X_train, y_train = train[feats].values, train["class"].values
X_test, y_test = test[feats].values, test["class"].values

# 1. Bagging trees

Let's build a classifier consisting of bagged decision trees by hand.
1. Using the function `np.random.choice`, train 100 different `DecisionTreeClassifier` objects on 100 different bootstrap samples of the training set (that is, samples obtained using `np.random.choice(range(len(data)), len(data), replace=True)`).
2. Use each of these classifiers to generate class predictions for data points in the training set. You should end up with 100 sets of `len(X_test)` predictions.
3. Now produce an aggregate/ bagged classification score for each element of the training set by majority vote from the individual `DecisionTreeClassifer` instances. The `scipy.stats` function `mode` will be helpful here.
4. Use the function `plt.hist` to plot a histogram of the 100 classifier accuracies from your 100 individually trained `DecisionTreeClassifier` instances. How does the accuracy of bagged classifications produced in `Exercise 3` compare to the individual accuracies of its constituent `DecisionTreeClassifier` members?
5. [Optional] Package steps 1-3 into a single class, `BaggedDT`, with `.fit` and `.predict` methods.

In [None]:
# 1
def train_forest(
    X: np.array, y: np.array, n_trees: int = 100
) -> Tuple[List[DecisionTreeClassifier], List[np.array]]:
    training_indices, forest = [], []
    for _ in range(n_trees):
        ix = np.random.choice(range(len(X)), len(X), replace=True)
        X_tr, y_tr = X[ix], y[ix]
        training_indices.append(ix)
        forest.append(DecisionTreeClassifier().fit(X_tr, y_tr))
    return forest, training_indices

In [None]:
# 2
forest, _ = train_forest(X_train, y_train)
preds = np.array([tree.predict(X_test) for tree in forest])

In [None]:
# 3
from scipy.stats import mode

majority_votes = mode(preds, axis=0).mode.flatten()

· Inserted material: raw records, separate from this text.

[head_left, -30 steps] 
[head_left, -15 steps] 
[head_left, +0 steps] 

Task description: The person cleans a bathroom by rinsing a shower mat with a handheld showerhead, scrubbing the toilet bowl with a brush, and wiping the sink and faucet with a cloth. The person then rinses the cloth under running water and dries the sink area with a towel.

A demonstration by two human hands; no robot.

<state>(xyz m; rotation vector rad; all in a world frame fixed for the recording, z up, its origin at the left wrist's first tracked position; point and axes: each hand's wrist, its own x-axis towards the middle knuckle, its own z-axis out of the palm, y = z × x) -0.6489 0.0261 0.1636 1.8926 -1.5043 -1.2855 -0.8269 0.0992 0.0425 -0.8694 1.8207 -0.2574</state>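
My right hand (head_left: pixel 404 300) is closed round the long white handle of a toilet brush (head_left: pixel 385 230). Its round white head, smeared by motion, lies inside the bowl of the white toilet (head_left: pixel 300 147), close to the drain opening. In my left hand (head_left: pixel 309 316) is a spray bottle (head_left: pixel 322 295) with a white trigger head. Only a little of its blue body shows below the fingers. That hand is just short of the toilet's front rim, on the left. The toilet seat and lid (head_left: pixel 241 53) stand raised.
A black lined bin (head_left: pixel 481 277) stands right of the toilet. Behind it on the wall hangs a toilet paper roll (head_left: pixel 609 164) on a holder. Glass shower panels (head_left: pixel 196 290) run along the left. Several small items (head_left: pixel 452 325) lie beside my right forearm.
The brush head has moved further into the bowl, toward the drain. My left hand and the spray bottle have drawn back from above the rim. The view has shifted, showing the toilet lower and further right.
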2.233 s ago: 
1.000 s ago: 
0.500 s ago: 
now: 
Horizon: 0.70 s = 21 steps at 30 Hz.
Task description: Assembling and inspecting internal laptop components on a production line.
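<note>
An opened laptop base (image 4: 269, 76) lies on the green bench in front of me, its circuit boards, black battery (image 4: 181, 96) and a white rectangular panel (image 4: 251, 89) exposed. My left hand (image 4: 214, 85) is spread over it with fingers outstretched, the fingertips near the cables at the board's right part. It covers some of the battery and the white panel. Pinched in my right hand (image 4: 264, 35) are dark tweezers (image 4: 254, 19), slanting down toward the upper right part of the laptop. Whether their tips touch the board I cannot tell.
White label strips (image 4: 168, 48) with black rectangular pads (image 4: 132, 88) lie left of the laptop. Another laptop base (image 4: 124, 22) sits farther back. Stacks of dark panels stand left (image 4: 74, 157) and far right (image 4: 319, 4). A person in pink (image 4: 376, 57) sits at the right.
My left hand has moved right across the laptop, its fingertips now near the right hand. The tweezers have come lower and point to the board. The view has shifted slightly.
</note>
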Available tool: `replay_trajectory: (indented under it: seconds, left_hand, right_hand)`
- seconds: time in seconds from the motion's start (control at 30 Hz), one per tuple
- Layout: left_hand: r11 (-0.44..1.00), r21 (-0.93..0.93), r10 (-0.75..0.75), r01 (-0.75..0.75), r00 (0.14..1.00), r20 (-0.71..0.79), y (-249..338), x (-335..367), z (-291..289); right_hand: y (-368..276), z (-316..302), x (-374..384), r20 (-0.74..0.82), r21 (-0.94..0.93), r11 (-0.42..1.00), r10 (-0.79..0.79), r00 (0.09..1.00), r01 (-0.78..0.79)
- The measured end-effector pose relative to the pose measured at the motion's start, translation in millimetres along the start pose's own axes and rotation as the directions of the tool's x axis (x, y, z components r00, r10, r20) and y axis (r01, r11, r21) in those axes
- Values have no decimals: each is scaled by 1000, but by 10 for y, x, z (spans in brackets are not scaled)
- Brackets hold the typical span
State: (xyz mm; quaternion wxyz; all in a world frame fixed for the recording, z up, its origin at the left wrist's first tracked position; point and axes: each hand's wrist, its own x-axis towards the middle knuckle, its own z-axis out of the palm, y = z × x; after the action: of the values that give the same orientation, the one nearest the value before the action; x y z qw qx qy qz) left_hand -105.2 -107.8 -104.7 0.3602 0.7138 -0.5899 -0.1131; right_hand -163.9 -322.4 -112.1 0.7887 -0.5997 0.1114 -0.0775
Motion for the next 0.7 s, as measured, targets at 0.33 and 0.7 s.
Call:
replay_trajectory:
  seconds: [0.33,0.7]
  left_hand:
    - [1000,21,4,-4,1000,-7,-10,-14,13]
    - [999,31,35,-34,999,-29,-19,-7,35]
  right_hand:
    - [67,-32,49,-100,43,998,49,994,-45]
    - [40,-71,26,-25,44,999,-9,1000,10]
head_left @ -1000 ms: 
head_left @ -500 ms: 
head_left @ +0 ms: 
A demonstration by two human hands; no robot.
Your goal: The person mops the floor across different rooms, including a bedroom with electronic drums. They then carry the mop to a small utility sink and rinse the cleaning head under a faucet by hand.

print(f"majority vote accuracy: {accuracy_score(y_test, majority_votes)}")

In [None]:
# 4
individual_accuracies = np.array([(pred == y_test).mean() for pred in preds])
_ = plt.hist(individual_accuracies, bins="fd")

In [None]:
# 5
class BaggedDT:
    def __init__(self, n_trees: int) -> None:
        self.n_trees = n_trees

    def fit(self, X: np.array, y: np.array) -> None:
        self.clfs, self.training_indices = train_forest(X, y, self.n_trees)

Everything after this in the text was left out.